**Data segment:**

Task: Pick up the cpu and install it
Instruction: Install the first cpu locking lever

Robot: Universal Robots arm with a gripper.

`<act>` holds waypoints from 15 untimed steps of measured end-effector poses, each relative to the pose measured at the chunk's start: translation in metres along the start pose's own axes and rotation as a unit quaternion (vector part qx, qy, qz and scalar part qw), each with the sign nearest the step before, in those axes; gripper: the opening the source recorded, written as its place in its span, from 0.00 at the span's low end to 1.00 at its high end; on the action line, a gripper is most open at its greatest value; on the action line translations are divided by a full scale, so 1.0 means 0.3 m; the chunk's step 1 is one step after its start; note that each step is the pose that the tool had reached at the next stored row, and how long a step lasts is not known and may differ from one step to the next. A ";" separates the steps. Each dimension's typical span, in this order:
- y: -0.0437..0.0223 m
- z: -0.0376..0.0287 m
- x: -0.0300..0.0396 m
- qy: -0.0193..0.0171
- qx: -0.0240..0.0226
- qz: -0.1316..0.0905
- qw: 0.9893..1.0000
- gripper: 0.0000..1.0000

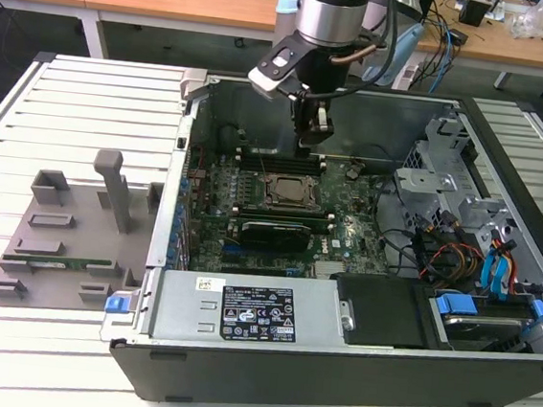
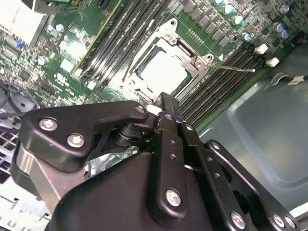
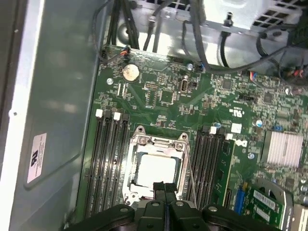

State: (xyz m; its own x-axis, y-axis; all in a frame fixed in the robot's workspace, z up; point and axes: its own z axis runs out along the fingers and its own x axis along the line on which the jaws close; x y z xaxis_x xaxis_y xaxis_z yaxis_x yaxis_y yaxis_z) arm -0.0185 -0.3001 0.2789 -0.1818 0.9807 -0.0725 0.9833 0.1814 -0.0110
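Observation:
The cpu (image 3: 155, 169) is a shiny silver square lying flat inside the metal-framed socket (image 3: 143, 141) on the green motherboard (image 3: 163, 96). In the second wrist view the cpu (image 2: 162, 73) sits in the same frame, and the socket's thin lever (image 2: 236, 69) sticks out to one side. In the exterior view the socket (image 1: 288, 192) lies mid-board inside the open computer case. My gripper (image 1: 314, 138) hangs a little above and behind the socket. Its black fingers (image 3: 164, 191) are pressed together with nothing between them, tips just over the socket's edge (image 2: 162, 102).
Black memory slots (image 3: 111, 163) flank the socket on both sides. The case walls (image 1: 196, 110) ring the board, with a grey power supply (image 1: 242, 308) in front and a drive cage with cables (image 1: 460, 241) on the exterior view's right. A grey fixture block (image 1: 66, 241) lies left of the case.

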 end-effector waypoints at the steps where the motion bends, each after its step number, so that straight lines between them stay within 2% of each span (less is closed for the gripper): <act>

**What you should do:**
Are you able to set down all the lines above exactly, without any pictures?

**The completed task:**
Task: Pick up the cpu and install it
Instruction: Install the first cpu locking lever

Robot: Universal Robots arm with a gripper.

`<act>` holds waypoints from 15 untimed steps of measured end-effector poses, each relative to the pose measured at the chunk's start: translation in metres along the start pose's own axes and rotation as a unit quaternion (vector part qx, qy, qz and scalar part qw), each with the sign nearest the step before, in those axes; gripper: the opening the source recorded, written as its place in its span, from 0.00 at the span's low end to 1.00 at its high end; on the action line, a gripper is most open at its greatest value; on the action line translations are divided by a full scale, so 1.0 means 0.3 m; the chunk's step 1 is one step after its start; note that each step is the pose that the tool had reached at the next stored row, and how long a step lasts is not known and may differ from one step to the next. A ";" separates the steps. Each dimension's typical span, in this order:
- y: -0.0437..0.0223 m
- z: -0.0376..0.0287 m
- x: -0.0300..0.0396 m
- qy: -0.0193..0.0171
- qx: -0.0240..0.0226
- qz: -0.1316..0.0905
- qw: 0.9893..1.0000
- gripper: 0.0000..1.0000


State: (xyz m; its own x-axis, y-axis; all in a frame fixed in the robot's workspace, z up; point and axes: its own z axis runs out along the fingers and its own x axis along the line on which the jaws close; x y z xaxis_x xaxis_y xaxis_z yaxis_x yaxis_y yaxis_z) arm -0.0185 -0.3001 0.2789 -0.1818 0.9807 -0.0725 0.9833 0.1814 -0.0110
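Observation:
The cpu (image 3: 155, 169) is a shiny silver square lying flat inside the metal-framed socket (image 3: 143, 141) on the green motherboard (image 3: 163, 96). In the second wrist view the cpu (image 2: 162, 73) sits in the same frame, and the socket's thin lever (image 2: 236, 69) sticks out to one side. In the exterior view the socket (image 1: 288, 192) lies mid-board inside the open computer case. My gripper (image 1: 314, 138) hangs a little above and behind the socket. Its black fingers (image 3: 164, 191) are pressed together with nothing between them, tips just over the socket's edge (image 2: 162, 102).
Black memory slots (image 3: 111, 163) flank the socket on both sides. The case walls (image 1: 196, 110) ring the board, with a grey power supply (image 1: 242, 308) in front and a drive cage with cables (image 1: 460, 241) on the exterior view's right. A grey fixture block (image 1: 66, 241) lies left of the case.
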
 end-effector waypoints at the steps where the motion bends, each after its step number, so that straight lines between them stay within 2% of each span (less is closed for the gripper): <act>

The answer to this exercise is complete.